During the second half of the year, the business enjoyed a gradual return
towards more normal levels of lead times, freight costs and raw material
costs, though, by Q4, several of our businesses were further affected by the
changing macroenvironments.
More detail on the operating background is contained within the CFO's
Financial review.
Significant changes in FY23
· Global wins: The year under review saw new highs for both revenue
and contract wins, the latter, significantly within the automotive and energy,
tech & infrastructure sectors. This momentum included both of our North
American businesses.
· Revenue growth: In FY23 we saw revenue growth in Europe and North
America. Asia operations recorded moderate growth in the year and was even
able to overcome the impacts of the national shutdown in China.
· Dynamic pricing: During the year, several major customers'
multi-year contracts were due for renegotiation. It is satisfying to report
that the team has, in partnership with these key accounts, successfully
renewed these contracts which now incorporate a flexible price mechanism that
will automatically adapt for extraordinary up or downside changes in a broad
basket of input prices.
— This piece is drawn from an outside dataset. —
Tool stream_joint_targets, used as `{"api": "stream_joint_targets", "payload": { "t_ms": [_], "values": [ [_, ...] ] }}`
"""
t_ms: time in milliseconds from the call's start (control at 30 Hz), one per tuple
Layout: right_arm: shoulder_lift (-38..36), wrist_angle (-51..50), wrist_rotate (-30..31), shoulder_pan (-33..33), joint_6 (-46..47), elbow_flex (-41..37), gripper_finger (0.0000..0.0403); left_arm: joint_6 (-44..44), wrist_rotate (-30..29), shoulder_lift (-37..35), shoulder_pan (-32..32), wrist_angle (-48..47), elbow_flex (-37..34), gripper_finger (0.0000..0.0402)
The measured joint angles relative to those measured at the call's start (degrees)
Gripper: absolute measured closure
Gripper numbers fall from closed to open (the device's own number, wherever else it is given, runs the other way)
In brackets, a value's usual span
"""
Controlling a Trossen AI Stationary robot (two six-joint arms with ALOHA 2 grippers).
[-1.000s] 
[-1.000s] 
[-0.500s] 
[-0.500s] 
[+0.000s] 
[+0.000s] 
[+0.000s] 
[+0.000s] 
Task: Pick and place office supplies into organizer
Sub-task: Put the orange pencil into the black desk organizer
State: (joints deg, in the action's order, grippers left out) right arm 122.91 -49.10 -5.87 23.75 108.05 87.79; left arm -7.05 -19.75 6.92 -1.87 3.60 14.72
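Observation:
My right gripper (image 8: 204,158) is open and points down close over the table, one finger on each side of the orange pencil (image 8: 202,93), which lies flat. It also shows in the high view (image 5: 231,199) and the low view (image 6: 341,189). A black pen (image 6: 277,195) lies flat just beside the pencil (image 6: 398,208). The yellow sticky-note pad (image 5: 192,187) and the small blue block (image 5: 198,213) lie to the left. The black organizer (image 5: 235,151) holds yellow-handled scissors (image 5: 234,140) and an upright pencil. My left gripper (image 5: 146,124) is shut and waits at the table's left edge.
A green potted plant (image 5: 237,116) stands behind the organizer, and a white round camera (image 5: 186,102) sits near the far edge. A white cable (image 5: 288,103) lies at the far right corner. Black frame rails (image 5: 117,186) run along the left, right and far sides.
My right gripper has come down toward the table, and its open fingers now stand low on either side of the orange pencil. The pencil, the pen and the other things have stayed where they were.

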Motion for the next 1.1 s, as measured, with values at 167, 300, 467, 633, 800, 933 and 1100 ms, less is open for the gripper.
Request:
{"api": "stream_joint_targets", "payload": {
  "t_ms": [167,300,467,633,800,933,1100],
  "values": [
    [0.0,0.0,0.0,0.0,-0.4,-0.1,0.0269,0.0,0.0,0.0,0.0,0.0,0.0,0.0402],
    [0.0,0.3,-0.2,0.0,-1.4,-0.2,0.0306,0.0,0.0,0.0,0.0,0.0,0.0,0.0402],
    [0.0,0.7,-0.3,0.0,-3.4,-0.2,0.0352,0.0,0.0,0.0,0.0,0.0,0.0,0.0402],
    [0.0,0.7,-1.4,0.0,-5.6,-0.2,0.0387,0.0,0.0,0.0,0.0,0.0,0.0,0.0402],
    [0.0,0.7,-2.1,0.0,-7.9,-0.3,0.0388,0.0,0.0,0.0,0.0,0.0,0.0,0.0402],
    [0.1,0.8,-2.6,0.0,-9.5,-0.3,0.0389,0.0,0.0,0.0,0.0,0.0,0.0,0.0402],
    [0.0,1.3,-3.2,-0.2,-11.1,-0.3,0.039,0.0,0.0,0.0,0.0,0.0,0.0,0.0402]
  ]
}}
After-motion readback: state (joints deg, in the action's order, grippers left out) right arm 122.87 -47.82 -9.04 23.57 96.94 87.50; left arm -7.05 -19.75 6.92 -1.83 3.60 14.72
This is a significant step towards building in a more
dynamic pricing model for the business as a whole.
· Customer centricity: We have recently launched a global programme
designed to help us focus our resources more acutely on a well-defined set of
market segments and key customers. This programme is a comprehensive review of
our existing and potential customer engagements, providing our teams across
the Group with a clear and standardised lens. This initiative will assist us
in determining the optimal customers and prospects for us to partner with, and
what are the most effective services and products for each unique customer.
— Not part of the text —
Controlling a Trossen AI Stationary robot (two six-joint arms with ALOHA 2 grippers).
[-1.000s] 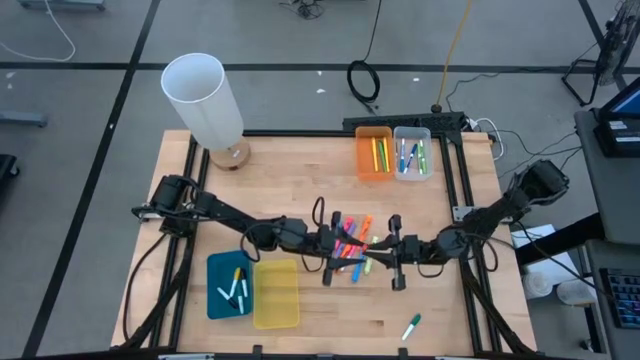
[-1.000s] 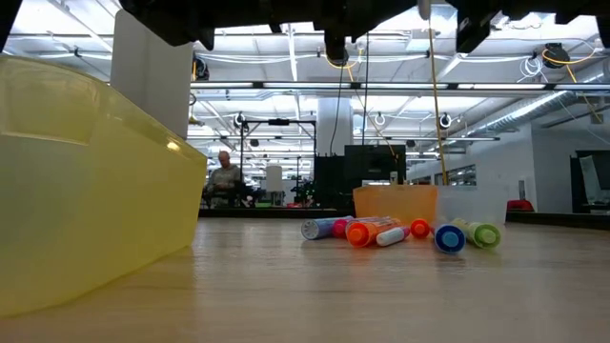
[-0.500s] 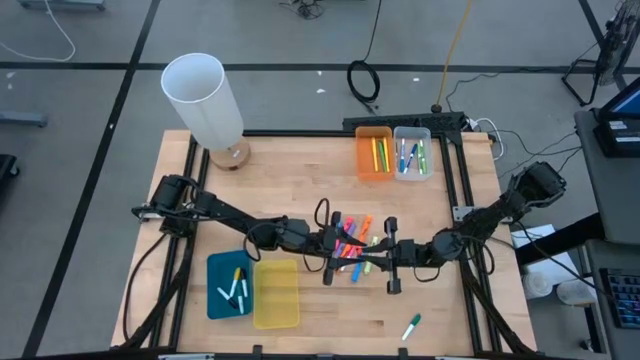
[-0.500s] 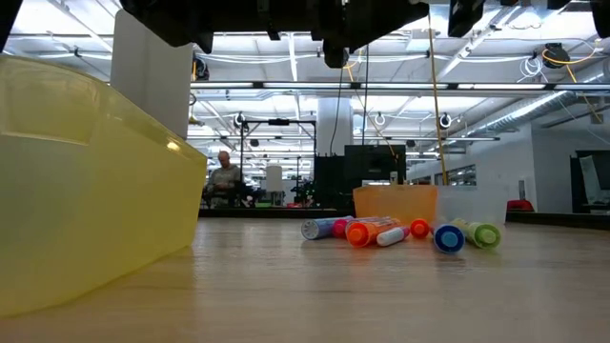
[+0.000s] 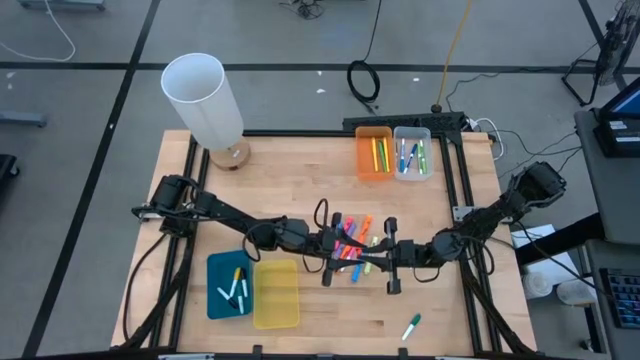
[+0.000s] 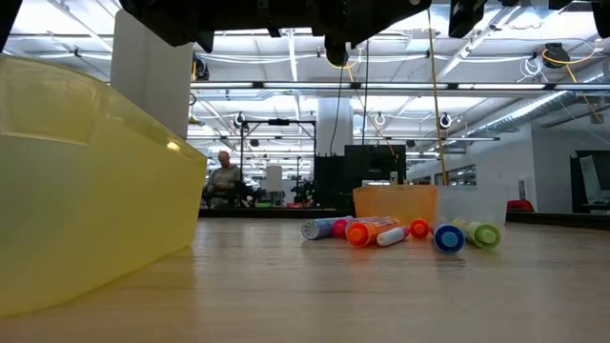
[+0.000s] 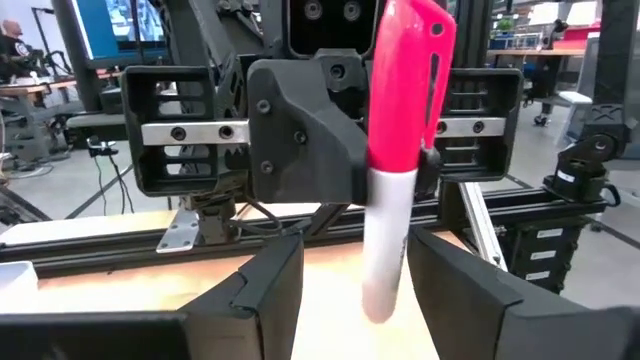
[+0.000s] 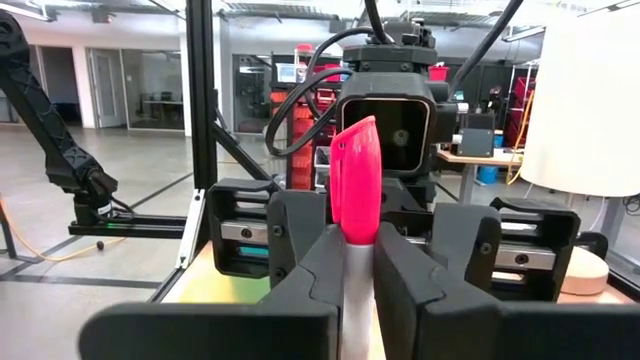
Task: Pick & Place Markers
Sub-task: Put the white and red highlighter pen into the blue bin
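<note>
Above the middle of the wooden counter (image 5: 300, 190), the two dark arms meet tip to tip over a loose pile of coloured markers (image 5: 352, 240). The right claw (image 8: 358, 262) is clamped on the white barrel of a pink-capped marker (image 8: 353, 195), cap end pointing toward the left arm. The left claw (image 7: 353, 275) faces it with its fingers parted on either side of that same marker (image 7: 398, 150), not pressing it. An orange plastic bin (image 5: 373, 152) and a clear bin (image 5: 412, 151) at the far edge hold more markers, as does a teal bin (image 5: 230, 285) beside a yellow bin (image 5: 276, 293) at the near edge.
</note>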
· Our IT journey - beyond Atlas: I am happy to say that, after a
long period of transformation and learning, the Group has now proven they are
able to roll out our finance and operations solutions using Microsoft D365
together with our standard operating procedures (SOPs) and data templates. The
availability of key data from the completed implementations has provided the
basis for many of our recent decisions and will continue to be a key strategic
part of our development road map.
Going forward
Following my appointment, I agreed an initial 100-day plan with the Board,
which largely flowed from the key points instigated in the previous quarter,
namely reduction of working capital and therefore debt and the execution of a
cost reduction programme focused on the UK.
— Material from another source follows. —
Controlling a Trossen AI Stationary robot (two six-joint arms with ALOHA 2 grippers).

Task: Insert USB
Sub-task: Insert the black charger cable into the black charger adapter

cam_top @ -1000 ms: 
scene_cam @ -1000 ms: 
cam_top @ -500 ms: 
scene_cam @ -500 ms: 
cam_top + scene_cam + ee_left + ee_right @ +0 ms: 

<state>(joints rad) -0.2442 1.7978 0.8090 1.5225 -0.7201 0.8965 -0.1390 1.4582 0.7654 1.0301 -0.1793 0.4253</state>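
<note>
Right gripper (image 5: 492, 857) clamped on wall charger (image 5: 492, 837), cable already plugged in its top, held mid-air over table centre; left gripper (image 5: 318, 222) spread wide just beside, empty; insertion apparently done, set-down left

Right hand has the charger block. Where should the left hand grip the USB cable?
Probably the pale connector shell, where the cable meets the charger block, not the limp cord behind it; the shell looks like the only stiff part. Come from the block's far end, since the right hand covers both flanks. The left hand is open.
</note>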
By the end of the financial period, we had introduced quarterly sprints, with
Sprint 2 having started in June. A significant objective of this process is to
implement a much tighter focus allowing us to postpone or sequence the many
other, albeit important, competing tasks, allowing for faster execution of
those tasks agreed as priorities within any sprint.
Most importantly, the people of TR
The most important part of Trifast is its people. They are renowned worldwide
for their tireless commitment to customer service and reliability, priding
themselves on delivering excellent product, service and quality. As part of a
key driver of our future success, we intend to enhance our training and
leadership efforts. Our mission is to implement a 'winning team' programme
over the next 24 months consisting of three fundamental elements:
· Building a climate for action
· Competencies for success
· Commitment to results
Outlook
As we said in April's update, the Group's business foundations remain strong,
and there is significant potential to be realised during the coming years. We
are also mindful that the short-term macro-economic outlook remains
challenging.
We continue to take meaningful steps across a range of operational and
financial initiatives, including an on-going reduction in working capital, a
focus of Sprint 2 being further integration of Asia into the Group and
improved utilisation of our in-house manufacturing.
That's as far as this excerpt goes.